In this case, run anti-malware scans with
Malwarebytes and
adwCleaner.
2)
Another of your accounts has been hacked (as PCBaby suggests).
In this case, you can (if you wish) enter your email address into
haveibeenpwned.com and it will search to see if that address appears on any lists of known stolen login details.
3)
A phishing attempt.
The "from" address in an email can be changed to whatever you want it to be. So anyone can send an email from "ebay.com" and make it look completely legitimate... apart from one thing. The links in it can take you to a fake eBay page. If you log in to this fake site, it will probably send your login details to Mr. E, and then pass the login details to eBay so you get logged in to the real site as if nothing happened.
So... never click links in emails unless you're 100% sure they're legit.
4) Unlikely, but if you are using wifi and have a modestly skilled Mr. E within wifi range, it's
theoretically possible he could have set up a
"man-in-the-middle" attack and "fooling" your computer into connecting to that, rather than your own. That way your Internet traffic can be intercepted. Login details will still be encrypted via HTTPS, but Mr. E could steal login tokens (cookies) that can be used log in as you.
One way to counter "man-in-the-middle" attacks is to use a VPN, but all that does is make the VPN owner the "man in the middle". If the VPN owner is Mr. E, then you're potentially giving away all your sensitive data, and maybe even paying for the privilege. For that reason, it might be worth looking at VPN services in countries with high accountability and privacy laws. VPNs in these countries are not always popular with people online who are using VPNs to circumvent local laws (on copyright, etc.) as they are not transmitting sensitive data, and are more worried about the authorities seeing what they're doing than Mr. E. So read the reviews carefully... What's best for one person isn't the best for all. Some VPNs are
very shady... and you've got to wonder how the free ones are being paid for...

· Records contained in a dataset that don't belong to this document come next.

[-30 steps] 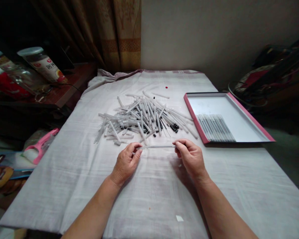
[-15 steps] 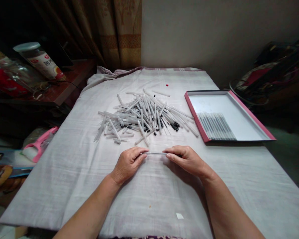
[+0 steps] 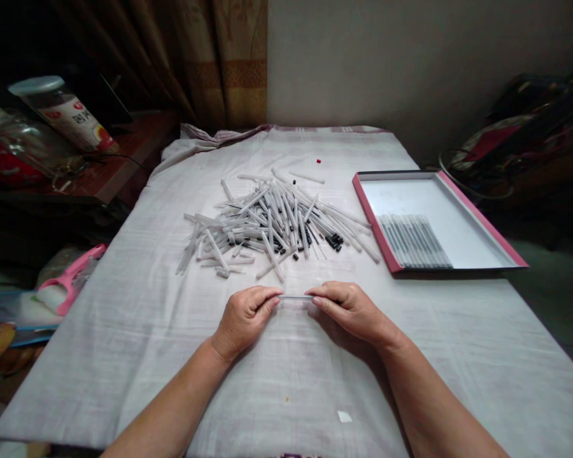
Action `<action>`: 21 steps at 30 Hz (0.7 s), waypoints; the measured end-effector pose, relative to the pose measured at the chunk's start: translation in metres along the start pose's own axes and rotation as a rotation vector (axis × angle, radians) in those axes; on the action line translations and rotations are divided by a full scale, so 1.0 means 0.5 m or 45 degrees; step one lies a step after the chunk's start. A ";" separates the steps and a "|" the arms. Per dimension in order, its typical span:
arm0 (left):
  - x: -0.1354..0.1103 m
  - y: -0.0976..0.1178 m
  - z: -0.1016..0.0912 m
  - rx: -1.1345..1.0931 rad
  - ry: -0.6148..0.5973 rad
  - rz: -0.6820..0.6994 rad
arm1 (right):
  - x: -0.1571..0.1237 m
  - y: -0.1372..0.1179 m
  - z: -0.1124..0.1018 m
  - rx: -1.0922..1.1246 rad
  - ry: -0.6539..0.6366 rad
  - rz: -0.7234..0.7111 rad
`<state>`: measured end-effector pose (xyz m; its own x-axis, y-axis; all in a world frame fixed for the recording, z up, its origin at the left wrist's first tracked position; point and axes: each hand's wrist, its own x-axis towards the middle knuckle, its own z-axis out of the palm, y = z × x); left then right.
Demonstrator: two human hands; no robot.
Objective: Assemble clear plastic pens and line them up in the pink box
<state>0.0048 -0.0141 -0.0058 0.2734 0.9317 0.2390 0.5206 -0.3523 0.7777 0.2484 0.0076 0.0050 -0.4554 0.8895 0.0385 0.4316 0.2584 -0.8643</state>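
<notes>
Both of my hands grip one slim greyish pen [image 3: 295, 296], held level just above the cloth. My left hand [image 3: 249, 313] pinches its left end between thumb and fingers, and my right hand [image 3: 348, 308] pinches the right end. Only the middle of the pen shows; the fingers hide its ends. Just beyond my hands lies a loose pile of translucent pen barrels [image 3: 272, 219], mixed with thin dark refills and small black plugs [image 3: 334, 242]. To the right, a shallow pink-edged box lid [image 3: 482, 222] holds a neat row of pens [image 3: 413, 242] along its left side.
A pale cloth [image 3: 172, 356] covers the table. A white scrap [image 3: 344, 416] lies near the front, a small red piece [image 3: 318, 161] at the back. Off the left edge are a pink-handled object [image 3: 71, 280] and a shelf with a lidded canister [image 3: 67, 114].
My hands have come slightly closer together, so a little less of the pen shows between them. The camera view has shifted slightly. Pile and box lid look unchanged.
</notes>
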 end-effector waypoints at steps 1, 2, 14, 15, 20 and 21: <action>0.001 -0.001 0.000 -0.004 -0.002 -0.006 | 0.001 0.000 0.000 0.004 0.001 0.007; 0.002 -0.002 0.000 -0.008 -0.003 -0.014 | 0.002 -0.001 -0.001 0.011 0.003 0.013; 0.019 -0.013 -0.004 -0.452 0.127 -0.390 | -0.010 0.026 -0.108 -0.097 0.852 0.031; 0.020 -0.014 -0.004 -0.462 0.130 -0.400 | -0.015 0.038 -0.149 -0.181 0.991 0.090; 0.021 -0.019 0.001 -0.313 0.085 -0.329 | -0.040 0.099 -0.350 -0.741 1.224 0.798; 0.021 -0.020 0.002 -0.275 0.077 -0.313 | -0.040 0.110 -0.375 -0.809 1.158 0.938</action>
<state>0.0034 -0.0009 -0.0119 0.1086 0.9924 0.0577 0.3800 -0.0951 0.9201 0.4272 0.0745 0.0506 0.6113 0.7656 0.2002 0.7502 -0.4802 -0.4545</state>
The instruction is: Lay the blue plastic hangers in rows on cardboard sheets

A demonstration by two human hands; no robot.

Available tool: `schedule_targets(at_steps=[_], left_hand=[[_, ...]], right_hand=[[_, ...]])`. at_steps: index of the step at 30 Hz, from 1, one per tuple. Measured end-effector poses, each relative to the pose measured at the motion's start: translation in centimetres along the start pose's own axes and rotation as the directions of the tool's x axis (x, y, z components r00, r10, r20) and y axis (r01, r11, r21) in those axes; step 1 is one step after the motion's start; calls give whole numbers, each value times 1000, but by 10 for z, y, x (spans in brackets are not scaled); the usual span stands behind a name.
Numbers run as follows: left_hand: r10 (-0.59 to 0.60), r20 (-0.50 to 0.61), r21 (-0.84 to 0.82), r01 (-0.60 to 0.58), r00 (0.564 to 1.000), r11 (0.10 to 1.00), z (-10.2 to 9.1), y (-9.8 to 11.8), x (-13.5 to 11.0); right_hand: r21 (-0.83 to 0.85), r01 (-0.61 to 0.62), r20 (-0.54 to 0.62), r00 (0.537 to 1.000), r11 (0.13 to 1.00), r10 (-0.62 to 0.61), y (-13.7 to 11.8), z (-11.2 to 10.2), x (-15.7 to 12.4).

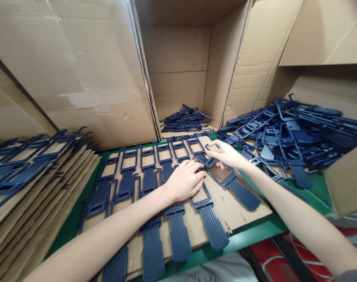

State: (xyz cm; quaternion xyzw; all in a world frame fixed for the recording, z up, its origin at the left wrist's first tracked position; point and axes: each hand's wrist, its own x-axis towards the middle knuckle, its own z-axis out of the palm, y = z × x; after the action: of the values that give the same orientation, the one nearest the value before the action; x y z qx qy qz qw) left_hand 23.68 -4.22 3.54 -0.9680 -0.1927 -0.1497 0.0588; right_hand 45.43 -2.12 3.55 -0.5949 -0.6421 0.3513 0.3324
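Several dark blue plastic parts, each a rectangular frame with a ribbed paddle tail, lie in two rows (149, 172) on a cardboard sheet (225, 211). My left hand (184, 180) rests palm down on the row near its right end, fingers curled over a part. My right hand (227, 154) pinches the frame end of one blue part (234, 186), which lies slanted at the right end of the row, its ribbed tail pointing to the lower right.
A loose heap of the same blue parts (292, 133) fills the right side. An open cardboard box (178, 74) at the back holds a few more. At left, stacked cardboard sheets (40, 196) carry more parts. Green table surface (255, 231) shows at the front.
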Motion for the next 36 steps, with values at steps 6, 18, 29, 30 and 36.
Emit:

Personally, I don't think a VPN is worth it. I'd never use one to transmit important login data or credit card details... But I operate on near-paranoid levels of security.
One of THE MOST important passwords is the one for your email account. If Mr. E has access to that, he can lock you out of your email, and change the passwords for other accounts you have that use that email address. So, (aside from financial institutions) if there's one password that needs to be long, non-guessable, and unique, it's that for your email account.